● Exercise requirements
Tell how many lines of the data below have the string "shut" in them. Say nothing more.

● Extracted records
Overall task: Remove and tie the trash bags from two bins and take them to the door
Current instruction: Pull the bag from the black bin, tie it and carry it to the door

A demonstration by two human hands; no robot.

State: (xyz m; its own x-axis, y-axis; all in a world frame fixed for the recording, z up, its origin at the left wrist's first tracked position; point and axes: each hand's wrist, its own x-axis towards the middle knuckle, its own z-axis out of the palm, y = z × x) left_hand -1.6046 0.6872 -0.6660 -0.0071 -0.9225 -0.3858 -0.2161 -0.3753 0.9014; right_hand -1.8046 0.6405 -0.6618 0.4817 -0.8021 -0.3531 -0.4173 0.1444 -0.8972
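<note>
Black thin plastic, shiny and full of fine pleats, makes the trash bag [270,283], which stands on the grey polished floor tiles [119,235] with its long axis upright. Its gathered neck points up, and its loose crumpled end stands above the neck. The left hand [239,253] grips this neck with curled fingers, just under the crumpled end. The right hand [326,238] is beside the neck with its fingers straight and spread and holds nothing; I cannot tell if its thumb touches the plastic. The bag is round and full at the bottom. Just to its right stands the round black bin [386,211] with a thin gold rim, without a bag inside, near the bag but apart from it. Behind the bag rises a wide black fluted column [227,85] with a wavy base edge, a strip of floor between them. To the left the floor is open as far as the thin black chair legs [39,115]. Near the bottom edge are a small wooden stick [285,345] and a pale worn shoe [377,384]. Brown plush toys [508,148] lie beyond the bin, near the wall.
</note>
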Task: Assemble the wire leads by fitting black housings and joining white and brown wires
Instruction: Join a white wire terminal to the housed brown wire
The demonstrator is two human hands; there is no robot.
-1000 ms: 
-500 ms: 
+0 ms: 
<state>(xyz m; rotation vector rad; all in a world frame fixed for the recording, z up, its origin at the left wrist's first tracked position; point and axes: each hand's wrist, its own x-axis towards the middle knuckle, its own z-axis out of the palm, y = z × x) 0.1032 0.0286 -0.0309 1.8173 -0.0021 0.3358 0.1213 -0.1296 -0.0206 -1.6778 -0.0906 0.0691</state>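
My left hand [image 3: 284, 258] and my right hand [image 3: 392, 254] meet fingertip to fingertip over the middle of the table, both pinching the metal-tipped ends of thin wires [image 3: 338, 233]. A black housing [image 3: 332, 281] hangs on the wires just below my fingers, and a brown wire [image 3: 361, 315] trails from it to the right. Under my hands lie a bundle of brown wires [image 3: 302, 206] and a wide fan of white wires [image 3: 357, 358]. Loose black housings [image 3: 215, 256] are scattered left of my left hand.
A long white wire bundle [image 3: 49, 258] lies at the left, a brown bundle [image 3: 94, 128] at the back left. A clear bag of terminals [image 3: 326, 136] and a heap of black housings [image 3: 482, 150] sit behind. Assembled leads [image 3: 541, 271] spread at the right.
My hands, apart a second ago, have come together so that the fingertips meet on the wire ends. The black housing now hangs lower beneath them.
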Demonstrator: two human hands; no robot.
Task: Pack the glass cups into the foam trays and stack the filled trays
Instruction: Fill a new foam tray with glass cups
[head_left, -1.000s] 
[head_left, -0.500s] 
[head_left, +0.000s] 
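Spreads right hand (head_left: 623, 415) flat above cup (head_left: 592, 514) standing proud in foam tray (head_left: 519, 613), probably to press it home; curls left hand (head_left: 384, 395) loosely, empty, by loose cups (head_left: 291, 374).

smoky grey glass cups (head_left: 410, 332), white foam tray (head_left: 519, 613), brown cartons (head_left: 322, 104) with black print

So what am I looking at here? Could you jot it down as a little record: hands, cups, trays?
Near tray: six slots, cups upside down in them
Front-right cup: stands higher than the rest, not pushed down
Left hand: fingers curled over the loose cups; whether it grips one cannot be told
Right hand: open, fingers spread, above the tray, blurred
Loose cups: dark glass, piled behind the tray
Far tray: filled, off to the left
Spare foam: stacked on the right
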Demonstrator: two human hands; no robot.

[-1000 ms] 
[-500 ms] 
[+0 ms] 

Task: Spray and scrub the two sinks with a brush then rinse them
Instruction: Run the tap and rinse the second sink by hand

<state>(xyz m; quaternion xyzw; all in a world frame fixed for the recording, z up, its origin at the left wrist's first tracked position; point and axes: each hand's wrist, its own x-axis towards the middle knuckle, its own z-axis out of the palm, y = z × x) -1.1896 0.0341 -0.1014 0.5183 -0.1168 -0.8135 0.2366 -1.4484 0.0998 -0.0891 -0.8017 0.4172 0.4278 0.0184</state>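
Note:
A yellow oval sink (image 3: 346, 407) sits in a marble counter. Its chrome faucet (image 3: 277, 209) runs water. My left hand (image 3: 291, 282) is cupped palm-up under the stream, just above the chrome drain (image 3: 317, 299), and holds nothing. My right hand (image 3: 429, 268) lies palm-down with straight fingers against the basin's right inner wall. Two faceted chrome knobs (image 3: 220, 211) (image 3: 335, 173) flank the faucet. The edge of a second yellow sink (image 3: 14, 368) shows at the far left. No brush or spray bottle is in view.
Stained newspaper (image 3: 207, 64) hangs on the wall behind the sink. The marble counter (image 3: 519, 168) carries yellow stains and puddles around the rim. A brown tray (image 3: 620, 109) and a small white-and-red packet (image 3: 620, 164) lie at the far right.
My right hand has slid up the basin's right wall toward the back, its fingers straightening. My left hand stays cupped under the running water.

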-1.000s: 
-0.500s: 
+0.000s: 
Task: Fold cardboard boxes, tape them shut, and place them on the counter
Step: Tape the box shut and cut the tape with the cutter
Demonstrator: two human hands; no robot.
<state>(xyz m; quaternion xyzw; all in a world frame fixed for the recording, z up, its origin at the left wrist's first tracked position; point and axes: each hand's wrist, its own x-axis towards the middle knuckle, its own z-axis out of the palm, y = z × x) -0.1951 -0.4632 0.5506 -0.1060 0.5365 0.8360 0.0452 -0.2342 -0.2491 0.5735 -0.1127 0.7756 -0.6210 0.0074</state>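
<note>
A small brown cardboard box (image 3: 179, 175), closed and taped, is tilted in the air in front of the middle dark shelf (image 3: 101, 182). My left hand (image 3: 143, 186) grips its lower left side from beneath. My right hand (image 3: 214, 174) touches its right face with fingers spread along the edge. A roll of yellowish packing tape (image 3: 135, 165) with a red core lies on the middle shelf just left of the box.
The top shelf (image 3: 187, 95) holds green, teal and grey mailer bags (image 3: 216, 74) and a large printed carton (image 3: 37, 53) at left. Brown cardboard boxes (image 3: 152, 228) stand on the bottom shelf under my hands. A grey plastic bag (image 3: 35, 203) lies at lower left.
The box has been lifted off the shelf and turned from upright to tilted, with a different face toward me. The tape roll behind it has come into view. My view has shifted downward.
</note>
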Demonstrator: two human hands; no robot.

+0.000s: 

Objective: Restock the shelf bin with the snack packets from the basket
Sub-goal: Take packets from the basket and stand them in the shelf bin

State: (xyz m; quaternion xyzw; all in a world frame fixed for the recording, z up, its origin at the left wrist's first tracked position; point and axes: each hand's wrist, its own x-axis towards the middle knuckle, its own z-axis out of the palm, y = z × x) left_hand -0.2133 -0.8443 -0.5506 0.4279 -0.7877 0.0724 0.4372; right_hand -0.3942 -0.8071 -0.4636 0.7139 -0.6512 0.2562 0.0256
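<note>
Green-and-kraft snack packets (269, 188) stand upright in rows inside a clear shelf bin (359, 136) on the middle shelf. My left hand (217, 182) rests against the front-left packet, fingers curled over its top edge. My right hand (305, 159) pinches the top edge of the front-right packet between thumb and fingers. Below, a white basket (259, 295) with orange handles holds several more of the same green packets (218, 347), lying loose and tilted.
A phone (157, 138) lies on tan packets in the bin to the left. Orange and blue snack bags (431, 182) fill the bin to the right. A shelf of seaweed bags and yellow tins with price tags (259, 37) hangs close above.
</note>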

● Result below
2